The practice of torture whether conducted by US citizens or contracted by outsourcing to brutal dictatorships is in itself the "triumph of evil" When torture for whatever reason is made policy in a democracy and tolerated by its people it taints that society as a whole. Nations that employ torture have lost their moral footing to be the beacons of hope desparately needed for an increasingly savage world.

Few people fail to see beyond the despicable individuals who become the objects of torture to realize that innocents are often swept up and become victims too. Few who see only the enemy, fail to consider what torturing does to the individuals who practice torture. Once a culture embraces the POLICY of torture it begins to train and teach the techniques to its people.

There is a clear distinction to be made between the moral breakdown of an individual or group of individuals in the commission of brutal acts against other individuals, especially in war time. When societies condone and codify torture, evil is what gets institutionalized, casting its shadow upon the whole of its people.

I cannot imagine anything further from the teachings of Christ.

I have seen first hand the horrors of torture and it is not to be trivialized nor rationalized.

WWW

Terry Hamblin said...

Yes, I see all that. But the problem arises when the evidence is avaialble from torture, you can't refill Pandora's box. To say that nobody should be tortured is a fine and upright thing, but people are. Should evidence obtained this way be ignored or evaluated. To be sure it is tainted, but even tainted evidence must be evaluated not just ignored. If the evidence obtained by rendition were true, the authorities would be cupable if they ignored it. Just as we would be if we ignored the results on drowning obtained by NAZI toturers.

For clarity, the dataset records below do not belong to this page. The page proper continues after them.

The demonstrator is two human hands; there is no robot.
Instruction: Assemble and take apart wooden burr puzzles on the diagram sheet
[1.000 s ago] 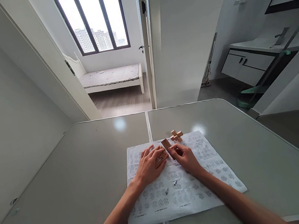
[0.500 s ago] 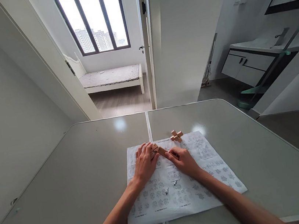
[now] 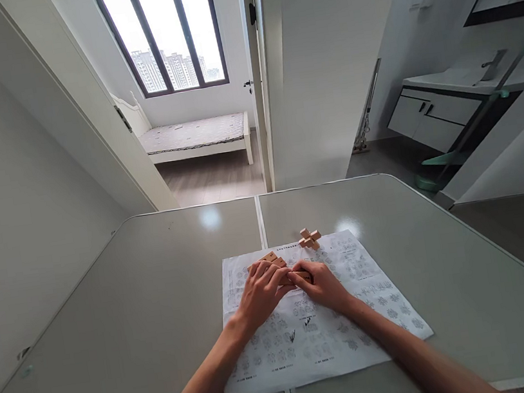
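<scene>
Both my hands meet over a printed paper sheet (image 3: 321,338) on the grey table (image 3: 161,314). My left hand (image 3: 260,291) curls its fingers over light wooden puzzle pieces (image 3: 271,261) lying on the sheet. My right hand (image 3: 323,285) pinches one end of a wooden bar (image 3: 297,277) that runs between the two hands. A small assembled wooden cross (image 3: 309,238) rests by itself at the sheet's far edge, just beyond my right hand.
The table has a seam (image 3: 260,223) down its middle and rounded far corners. Beyond it an open doorway shows a bed (image 3: 195,134) under a window. A sink cabinet (image 3: 440,113) stands at the right.
The wooden bar stood tilted up in my right hand; it now lies low between both hands. My left hand went from flat to curled over the pieces, and both hands drew together.
</scene>
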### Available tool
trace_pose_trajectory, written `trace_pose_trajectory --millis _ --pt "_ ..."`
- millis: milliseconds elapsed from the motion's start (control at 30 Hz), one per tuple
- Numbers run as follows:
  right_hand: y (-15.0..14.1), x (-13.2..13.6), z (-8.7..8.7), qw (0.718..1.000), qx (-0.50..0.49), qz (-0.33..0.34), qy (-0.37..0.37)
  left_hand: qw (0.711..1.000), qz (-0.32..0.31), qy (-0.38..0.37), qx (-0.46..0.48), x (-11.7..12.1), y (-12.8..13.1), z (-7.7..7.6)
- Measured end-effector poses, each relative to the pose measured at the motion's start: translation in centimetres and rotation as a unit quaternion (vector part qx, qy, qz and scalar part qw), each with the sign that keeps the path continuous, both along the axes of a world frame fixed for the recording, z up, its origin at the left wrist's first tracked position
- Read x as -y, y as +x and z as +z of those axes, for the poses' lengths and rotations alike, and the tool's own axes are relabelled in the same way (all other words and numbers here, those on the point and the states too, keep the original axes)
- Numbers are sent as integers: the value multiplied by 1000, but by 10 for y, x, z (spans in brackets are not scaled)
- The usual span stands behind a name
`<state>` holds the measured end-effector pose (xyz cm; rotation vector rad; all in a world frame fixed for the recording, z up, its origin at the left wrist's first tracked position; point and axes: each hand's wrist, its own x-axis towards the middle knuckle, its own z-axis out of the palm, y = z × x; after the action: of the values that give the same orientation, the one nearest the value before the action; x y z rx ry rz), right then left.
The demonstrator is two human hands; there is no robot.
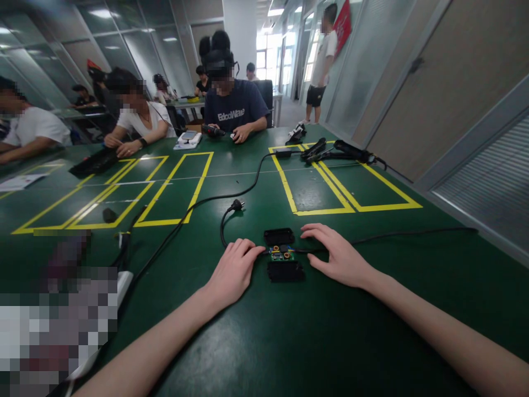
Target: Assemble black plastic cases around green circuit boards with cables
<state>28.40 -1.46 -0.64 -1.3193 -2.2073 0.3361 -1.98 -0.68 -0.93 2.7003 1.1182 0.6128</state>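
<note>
A small green circuit board [282, 254] with two copper-coloured ring coils lies on the table between my hands. One black plastic case half [279, 237] rests just beyond it and another case half [285, 271] on the near side. My left hand [235, 270] is closed over the black power cable [223, 229] at the board's left end, thumb and forefinger pinched together; that cable ends in a plug [237, 205]. To the right, my right hand [341, 256] is open, its thumb and fingers apart around the output cable [303, 251] without visibly gripping it.
Yellow tape rectangles [326, 211] mark the green table [264, 342]. A long black cable [215, 197] crosses it, with black tool-like objects [347, 150] at the far right. Across the table a person [237, 105] holds a power drill [212, 131]. Blurred items fill the lower left.
</note>
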Motion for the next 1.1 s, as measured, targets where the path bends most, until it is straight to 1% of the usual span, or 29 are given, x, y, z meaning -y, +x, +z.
trace_pose_trajectory --millis 100,233,333,533,767,933,1100 --pt "6 -3 3 1000 10 -14 -13 1000 5 2 -3 -1 -1 0" --pt "9 -5 7 1000 8 22 -16 1000 17 2 2 -4 -2 -1" --pt "9 -5 10 999 11 32 -19 1000 17 3 6 -5 -4 -2" --pt "12 -3 11 996 24 26 -82 1000 13 8 18 -5 -4 -1" --pt "12 0 14 998 25 18 -61 1000 2 8 25 -5 -4 -2" --pt "12 2 16 995 41 27 -91 998 0 -22 51 -4 -6 2" --pt "10 5 19 992 50 46 -107 996 -33 -44 68 0 -10 7"
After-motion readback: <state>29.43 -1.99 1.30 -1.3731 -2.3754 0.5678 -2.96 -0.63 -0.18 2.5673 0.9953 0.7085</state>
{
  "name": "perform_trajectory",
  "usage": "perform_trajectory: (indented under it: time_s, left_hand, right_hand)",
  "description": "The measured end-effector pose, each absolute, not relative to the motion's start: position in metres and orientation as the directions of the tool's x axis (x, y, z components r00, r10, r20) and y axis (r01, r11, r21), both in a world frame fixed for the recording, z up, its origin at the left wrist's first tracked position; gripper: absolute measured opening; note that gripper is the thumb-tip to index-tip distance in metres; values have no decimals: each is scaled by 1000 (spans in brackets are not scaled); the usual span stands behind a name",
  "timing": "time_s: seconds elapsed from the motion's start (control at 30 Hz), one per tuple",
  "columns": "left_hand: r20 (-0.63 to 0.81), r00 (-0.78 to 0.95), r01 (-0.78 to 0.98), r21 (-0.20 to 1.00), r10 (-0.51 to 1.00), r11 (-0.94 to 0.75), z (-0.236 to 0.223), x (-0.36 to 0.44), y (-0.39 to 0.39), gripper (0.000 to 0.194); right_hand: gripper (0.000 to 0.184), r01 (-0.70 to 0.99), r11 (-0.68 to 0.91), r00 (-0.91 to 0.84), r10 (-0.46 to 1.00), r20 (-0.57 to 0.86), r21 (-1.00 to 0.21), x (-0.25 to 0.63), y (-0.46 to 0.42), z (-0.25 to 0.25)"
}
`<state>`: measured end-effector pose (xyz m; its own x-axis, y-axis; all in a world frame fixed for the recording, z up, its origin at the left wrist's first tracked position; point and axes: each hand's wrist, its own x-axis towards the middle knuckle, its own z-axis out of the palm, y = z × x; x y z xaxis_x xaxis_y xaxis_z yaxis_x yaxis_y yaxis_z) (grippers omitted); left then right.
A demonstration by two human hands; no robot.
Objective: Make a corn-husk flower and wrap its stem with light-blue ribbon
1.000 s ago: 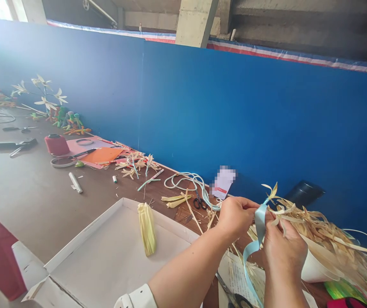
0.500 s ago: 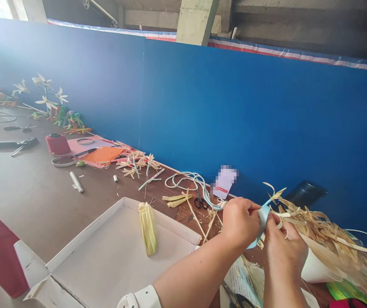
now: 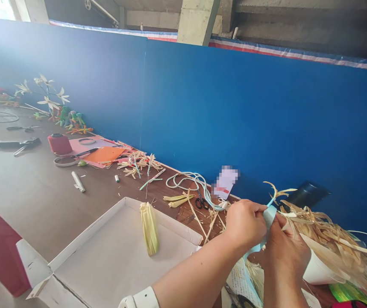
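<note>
My left hand (image 3: pixel 246 223) is closed on the light blue stem of a small corn-husk flower (image 3: pixel 276 194), whose narrow pale petals stick up above the fingers. A light blue paper strip (image 3: pixel 269 216) lies against the stem between my hands, and its tail hangs down below them. My right hand (image 3: pixel 287 246) pinches that strip beside the stem; its fingertips are partly hidden. Just right of my right hand, dried corn husks (image 3: pixel 318 226) spill over a white container (image 3: pixel 319 265).
A shallow white box (image 3: pixel 106 265) holds a yellow-green husk piece (image 3: pixel 149 231). Black-handled scissors (image 3: pixel 201 202), a pale cord (image 3: pixel 183 182) and a phone-like pale card (image 3: pixel 226 182) lie by the blue partition (image 3: pixel 250 119). Finished husk flowers (image 3: pixel 47 94) and a red thread spool (image 3: pixel 59 144) are farther left.
The flower has turned in my hands, its petals now spreading more to the right. The blue strip's tail hangs lower. My hands have shifted slightly right.
</note>
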<state>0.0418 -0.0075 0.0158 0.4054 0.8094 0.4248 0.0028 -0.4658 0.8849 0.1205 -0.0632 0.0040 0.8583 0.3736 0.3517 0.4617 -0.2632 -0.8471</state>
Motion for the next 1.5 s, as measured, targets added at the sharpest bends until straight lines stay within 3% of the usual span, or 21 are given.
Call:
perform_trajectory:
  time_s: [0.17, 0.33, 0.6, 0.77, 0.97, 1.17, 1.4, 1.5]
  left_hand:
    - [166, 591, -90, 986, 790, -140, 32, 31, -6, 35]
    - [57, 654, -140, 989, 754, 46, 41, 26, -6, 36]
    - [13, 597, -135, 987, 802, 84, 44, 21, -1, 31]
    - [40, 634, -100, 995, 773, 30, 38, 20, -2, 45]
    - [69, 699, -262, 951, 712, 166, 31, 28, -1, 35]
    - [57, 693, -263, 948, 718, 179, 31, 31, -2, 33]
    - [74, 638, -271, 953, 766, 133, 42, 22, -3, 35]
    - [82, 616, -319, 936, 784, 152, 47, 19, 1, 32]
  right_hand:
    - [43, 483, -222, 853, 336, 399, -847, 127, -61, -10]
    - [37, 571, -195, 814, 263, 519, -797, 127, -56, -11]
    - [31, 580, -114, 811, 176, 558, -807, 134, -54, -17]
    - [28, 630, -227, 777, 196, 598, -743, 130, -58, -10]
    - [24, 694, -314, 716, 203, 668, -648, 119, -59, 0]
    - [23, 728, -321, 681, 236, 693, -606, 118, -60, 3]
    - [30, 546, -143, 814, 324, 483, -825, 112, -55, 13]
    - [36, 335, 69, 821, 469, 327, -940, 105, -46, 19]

This was what Page 8 left unexplored. BY keeping MI5 out of it and taking personal responsibility for knowing where the intelligence came from, the prima minister could be ssid to be self-sacrificing and that is close to Christanity. David Hare was using "torture" as a cipher for everything evil. There are even circumstances when it is possible to justify torture - one man's suffering against the deaths of thousands - though we only have to look at Henry VIII to see how the innocents may suffer.